__Dataset content__:
+ + + +
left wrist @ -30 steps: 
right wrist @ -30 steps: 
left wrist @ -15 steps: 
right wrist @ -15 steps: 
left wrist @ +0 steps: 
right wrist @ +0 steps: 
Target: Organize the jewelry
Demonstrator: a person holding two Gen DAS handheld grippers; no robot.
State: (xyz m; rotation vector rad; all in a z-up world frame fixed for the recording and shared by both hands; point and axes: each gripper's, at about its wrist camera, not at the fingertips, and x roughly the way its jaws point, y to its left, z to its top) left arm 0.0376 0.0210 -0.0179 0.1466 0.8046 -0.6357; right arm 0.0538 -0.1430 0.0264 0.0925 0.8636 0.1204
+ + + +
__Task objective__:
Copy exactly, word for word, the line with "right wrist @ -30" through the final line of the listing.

__Task answer__:
right wrist @ -30 steps: 
left wrist @ -15 steps: 
right wrist @ -15 steps: 
left wrist @ +0 steps: 
right wrist @ +0 steps: 
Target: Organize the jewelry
Demonstrator: a person holding two Gen DAS handheld grippers; no robot.
State: (xyz m; rotation vector rad; all in a z-up world frame fixed for the recording and shared by both hands; point and axes: each gripper's, at about its wrist camera, not at the fingertips, and x roughly the way its jaws point, y to its left, z to its top) left arm 0.0376 0.0210 -0.0179 0.1466 0.8046 -0.6357; right arm 0.0538 -0.1430 0.0264 0.0925 0.8636 0.1204

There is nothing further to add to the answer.